The Panel finds that Policy ¶ 4(a)(ii) has been satisfied.

Registration and Use in Bad Faith

Respondent’s <enterpriserental.com> domain name is confusingly similar to Complainant’s mark and is used for commercial gain.  Therefore, the Panel concludes that Respondent registered and used the domain name in bad faith pursuant to Policy ¶ 4(b)(iv).  See H-D Michigan, Inc. v. Petersons Auto., FA 135608 (Nat. Arb. Forum Jan. 8, 2003) (finding that the disputed domain name was registered and used in bad faith pursuant to Policy ¶ 4(b)(iv) through Respondent’s registration and use of the infringing domain name to intentionally attempt to attract Internet users to its fraudulent website by using Complainant’s famous marks and likeness); see also G.D. Searle & Co. v. Celebrex Drugstore, FA 123933 (Nat. Arb.
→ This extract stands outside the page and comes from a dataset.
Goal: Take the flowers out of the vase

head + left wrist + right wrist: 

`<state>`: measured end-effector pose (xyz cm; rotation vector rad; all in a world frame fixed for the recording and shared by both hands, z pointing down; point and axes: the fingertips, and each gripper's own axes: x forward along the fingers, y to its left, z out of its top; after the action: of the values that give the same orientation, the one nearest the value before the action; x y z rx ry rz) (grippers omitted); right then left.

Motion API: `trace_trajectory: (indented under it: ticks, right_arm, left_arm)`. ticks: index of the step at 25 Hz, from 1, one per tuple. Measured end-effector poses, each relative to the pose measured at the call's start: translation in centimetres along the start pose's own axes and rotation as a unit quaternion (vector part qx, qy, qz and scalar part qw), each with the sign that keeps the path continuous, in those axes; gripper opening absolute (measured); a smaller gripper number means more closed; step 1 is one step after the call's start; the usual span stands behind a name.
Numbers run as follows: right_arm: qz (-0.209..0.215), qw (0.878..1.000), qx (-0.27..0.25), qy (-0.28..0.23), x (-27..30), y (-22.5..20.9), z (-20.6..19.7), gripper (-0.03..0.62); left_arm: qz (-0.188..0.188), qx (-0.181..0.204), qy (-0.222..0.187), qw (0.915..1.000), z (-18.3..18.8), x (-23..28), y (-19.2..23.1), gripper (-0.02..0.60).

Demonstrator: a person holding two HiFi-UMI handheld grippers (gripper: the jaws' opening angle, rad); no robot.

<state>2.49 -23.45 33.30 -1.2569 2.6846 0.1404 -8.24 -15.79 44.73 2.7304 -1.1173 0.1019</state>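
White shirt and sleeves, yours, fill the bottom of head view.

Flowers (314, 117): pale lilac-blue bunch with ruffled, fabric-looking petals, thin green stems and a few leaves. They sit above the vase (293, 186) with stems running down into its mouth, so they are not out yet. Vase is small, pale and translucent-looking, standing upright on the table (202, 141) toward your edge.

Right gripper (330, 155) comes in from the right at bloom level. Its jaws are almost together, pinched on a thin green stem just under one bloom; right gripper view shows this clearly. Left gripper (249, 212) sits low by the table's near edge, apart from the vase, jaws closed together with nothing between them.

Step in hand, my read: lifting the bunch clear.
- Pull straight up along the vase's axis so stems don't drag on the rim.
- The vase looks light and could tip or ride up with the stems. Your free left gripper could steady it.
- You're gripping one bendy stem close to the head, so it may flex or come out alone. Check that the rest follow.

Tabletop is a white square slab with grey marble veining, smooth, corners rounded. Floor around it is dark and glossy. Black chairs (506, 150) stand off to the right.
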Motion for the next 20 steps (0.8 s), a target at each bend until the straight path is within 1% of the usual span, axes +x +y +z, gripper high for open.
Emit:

Forum Nov. 21, 2002) (finding that Respondent registered and used the domain name in bad faith pursuant to Policy ¶ 4(b)(iv) because Respondent was using the confusingly similar domain name to attract Internet users to its commercial website).

Furthermore, without Complainant’s authorization Respondent attempts to offer Complainant’s services through the <enterpriserental.com> domain name.  Respondent’s competitive use of the domain name is evidence of bad faith registration and use pursuant to Policy ¶ 4(b)(iii).  See Fossil, Inc. v. NAS, FA 92525 (Nat. Arb. Forum Feb. 23, 2000) (transferring the <fossilwatch.com> domain name from Respondent, a watch dealer not otherwise authorized to sell Complainant’s goods, to Complainant); see also Volkswagen of Am., Inc. v. Site Design Online, FA 95753 (Nat. Arb. Forum Nov. 6, 2000) (transferring BAYAREAVW.COM from Respondent automobile dealership specializing in Volkswagens to Complainant).

The Panel finds that Policy ¶ 4(a)(iii) has been satisfied.

DECISION

Having established all three elements required under the ICANN Policy, the Panel concludes that relief shall be GRANTED.

Accordingly, it is Ordered that the <enterpriserental.com> domain name be TRANSFERRED from Respondent to Complainant.